Some old scripts that we have expect interface names starting with eth. But
those names are not predictable.

So to get predictable names starting with eth*, first I temporarily rename
all interface with tmpeth*. This is done via udev rules.

SUBSYSTEM=="net", ACTION=="add", ATTR{address}=="XX:XX:XX:XX:XX:XX",
NAME="tmpeth0"
SUBSYSTEM=="net", ACTION=="add", ATTR{address}=="XX:XX:XX:XX:XX:YY",
NAME="tmpeth1"
SUBSYSTEM=="net", ACTION=="add", ATTR{address}=="XX:XX:XX:XX:XX:ZZ",
NAME="tmpeth2"

Then I have a small service (script) which runs before network-pre.target to
convert these names back to eth*

#search for network interface with name starting from "tmpeth" and rename
them to "eth"
/usr/bin/find /sys/class/net -maxdepth 1 -name "tmpeth[0-9]" -type l -printf
"%f\n" | while read tmpiface; do /usr/bin/ip link set dev "$tmpiface" name
"$(echo $tmpiface | sed s/tmpeth/eth/)"; done

This ensures that I have predictable names starting with eth*. And it is
working fine from 2-3 years.
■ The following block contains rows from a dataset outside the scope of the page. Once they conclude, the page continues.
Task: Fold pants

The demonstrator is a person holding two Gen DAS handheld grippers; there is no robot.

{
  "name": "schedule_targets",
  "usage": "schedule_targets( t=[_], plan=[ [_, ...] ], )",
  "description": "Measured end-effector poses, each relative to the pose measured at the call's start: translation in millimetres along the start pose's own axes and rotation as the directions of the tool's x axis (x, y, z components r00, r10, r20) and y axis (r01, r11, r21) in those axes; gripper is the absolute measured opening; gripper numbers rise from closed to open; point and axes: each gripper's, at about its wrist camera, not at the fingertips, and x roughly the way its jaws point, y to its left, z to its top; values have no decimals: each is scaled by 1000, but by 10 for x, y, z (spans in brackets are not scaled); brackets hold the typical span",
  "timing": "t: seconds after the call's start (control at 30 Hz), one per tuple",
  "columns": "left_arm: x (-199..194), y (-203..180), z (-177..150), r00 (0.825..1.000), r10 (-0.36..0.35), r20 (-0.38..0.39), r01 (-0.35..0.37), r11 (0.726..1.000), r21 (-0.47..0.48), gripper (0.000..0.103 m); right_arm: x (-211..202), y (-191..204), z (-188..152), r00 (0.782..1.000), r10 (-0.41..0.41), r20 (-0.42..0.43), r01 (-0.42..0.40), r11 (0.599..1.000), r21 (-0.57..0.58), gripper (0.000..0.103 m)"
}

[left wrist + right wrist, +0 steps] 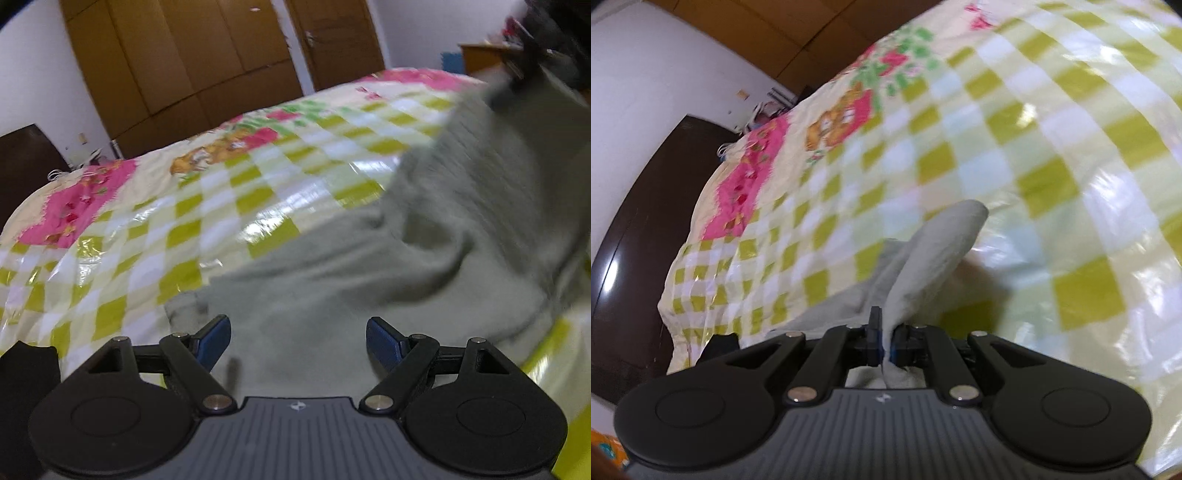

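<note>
Grey-green pants [424, 236] lie on a bed with a shiny yellow-and-white checked cover [155, 236]. In the left wrist view one end of the pants is lifted toward the upper right, where the other gripper shows as a dark blur. My left gripper [298, 341] hovers over the near part of the pants, jaws wide apart with nothing between the blue pads. In the right wrist view my right gripper [885, 338] is shut on a fold of the pants [934, 251], which sticks up past the fingers above the bed cover [1052, 166].
Brown wardrobe doors [192, 55] and a room door [332, 40] stand behind the bed. A dark headboard [635, 229] runs along the bed's left end. A small wooden table [484, 55] with clutter sits at the back right.
</note>
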Motion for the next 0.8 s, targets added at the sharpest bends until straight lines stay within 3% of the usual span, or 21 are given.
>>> schedule_targets(
  t=[0.1,0.37,0.6,0.8],
  plan=[
    [77,29,-59,996,-57,-64,56,998,-25,92,104,394,17,1000,-8,-11,8,999,-40,5],
    [-159,433,-177,994,-110,-5,108,980,-169,93,941,1293,-176,992,0,-128,-21,986,-166,5],
    [-333,665,-434,990,-140,2,137,965,-225,93,1485,1641,-491,967,-26,-252,-27,978,-205,6],
    [-471,841,-563,985,-168,43,173,928,-329,93,1785,1721,-688,936,-72,-345,-7,975,-224,14]
  ],
)
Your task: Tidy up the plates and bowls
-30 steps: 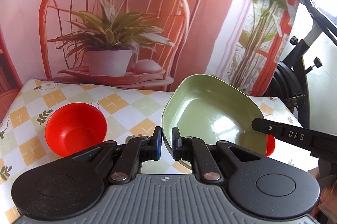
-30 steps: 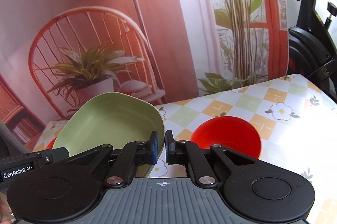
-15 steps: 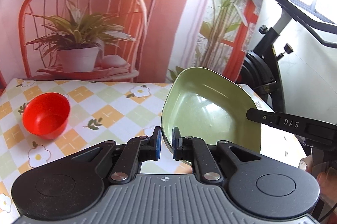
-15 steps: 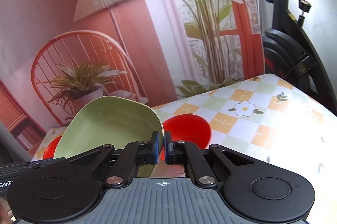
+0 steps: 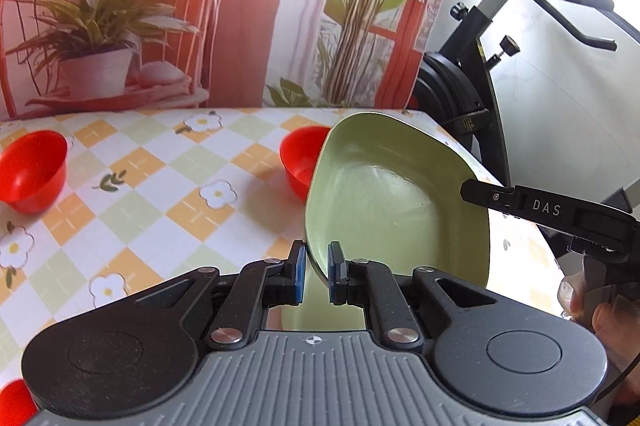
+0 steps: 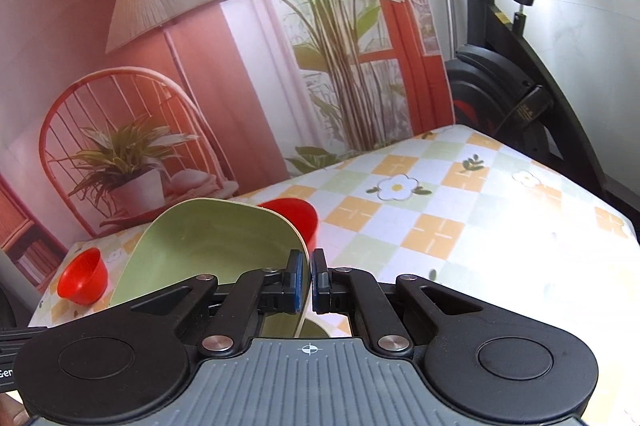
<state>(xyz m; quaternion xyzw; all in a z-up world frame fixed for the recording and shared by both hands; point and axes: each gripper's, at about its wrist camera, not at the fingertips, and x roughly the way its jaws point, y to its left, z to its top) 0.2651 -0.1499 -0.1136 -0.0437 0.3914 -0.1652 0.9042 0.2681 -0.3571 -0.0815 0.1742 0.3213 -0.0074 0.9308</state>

Even with current issue, name assignment is
working fine.
This cannot work and is necesarily race. Stay out of the ethXYZ
namespace, that's the kernel's namespace. Pick any other names,
i.e. "foobar0", "foobar1", but otherwise you just have a racy racy
mess, because the kernel might take the name whenever it pleases.

No I dont think this is race. Because my script runs after Udev has finished assigning the interfaces names.

Otherwise if kernel changes name again (back to eth*) after udev has finished renaming the device then persistent naming will never work.

Regards,

Amish.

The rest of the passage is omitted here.